Further clarification on just how those rules will impact the game was sought after at Super Rugby Pacific’s launch event, which was forced to become a Zoom call as Cyclone Gabrielle battered the North Island of New Zealand this week.
However, takeaways from the Zoom call were minimal said Kiwi sports journalist Jamie Wall, who summarized the event by saying “There was nothing to be learnt” before elaborating on why he thinks the law changes will have little impact.
“I personally am not reading too much into these supposedly revolutionary new laws,” Wall told The Platform. “The ones about the timekeeping are actually already laws, the referees just haven’t been enforcing them very well.
“I don’t think the other ones are going to make that much of a difference anyway just with the cards, all they’re doing is attempting to tidy up what’s a very, very messy area around the disciplinary role of the referee and the TMO.
“What they should be doing – and what they basically admitted that they want to do on a separate Zom call – is that they want to copy the NRL ‘bunker’ and have some sort of report system and that’s effectively what they’ve kind of done here, which is by making it so the referee can only just flash a yellow card and then have it dealt with by the TMO off the field. They’ve kind of created an in-game report system.
“So that’ll be kind of interesting but at the same time I don’t think it’s going to alter the way the game is played particularly much.
“But, I can tell you one thing; we’re all going to have our stopwatches out whenever someone’s taking a shot at goal because this has just put a target on the referee’s heads – another one – of something they can potentially screw up.”
Perhaps the most intrigue the launch event generated was for another media session with the Crusaders’ coach Scott Robertson, who dropped a bombshell in his previous press appearance by hinting at his All Blacks appointment and its imminent announcement.
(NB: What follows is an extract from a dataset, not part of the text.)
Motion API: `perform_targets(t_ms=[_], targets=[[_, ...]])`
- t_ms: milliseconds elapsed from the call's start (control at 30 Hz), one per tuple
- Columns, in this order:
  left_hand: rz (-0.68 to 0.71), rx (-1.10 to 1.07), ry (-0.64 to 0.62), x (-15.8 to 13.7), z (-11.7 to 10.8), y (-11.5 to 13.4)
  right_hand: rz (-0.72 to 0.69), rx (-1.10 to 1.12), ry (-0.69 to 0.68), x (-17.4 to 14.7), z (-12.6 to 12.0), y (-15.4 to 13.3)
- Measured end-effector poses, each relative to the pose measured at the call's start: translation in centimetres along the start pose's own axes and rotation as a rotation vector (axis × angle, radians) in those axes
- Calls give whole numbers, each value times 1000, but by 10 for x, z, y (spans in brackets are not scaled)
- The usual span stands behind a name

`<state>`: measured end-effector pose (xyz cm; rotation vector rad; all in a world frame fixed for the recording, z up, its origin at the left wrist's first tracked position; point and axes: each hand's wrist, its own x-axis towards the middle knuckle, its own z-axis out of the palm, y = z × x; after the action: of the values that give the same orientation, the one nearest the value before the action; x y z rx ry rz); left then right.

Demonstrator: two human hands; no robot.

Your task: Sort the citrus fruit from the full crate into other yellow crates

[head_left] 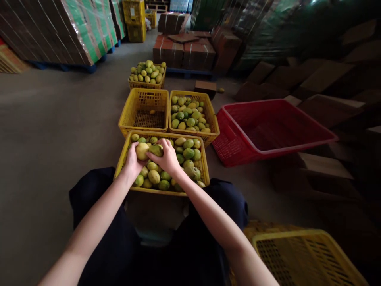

New Zealand Rugby was quick to correct the record, releasing a statement that no announcements were on the horizon.
Amidst more criticism of their rumoured plans to announce a new All Blacks coach prior to September’s World Cup, New Zealand Rugby may also be deciding on whether to approve Robertson’s request to coach the Fiji national team, as reports claim the role has been offered to the six-time Super Rugby champion.
Robertson was playing his cards close to his chest at the event and so answers nor further speculation was offered.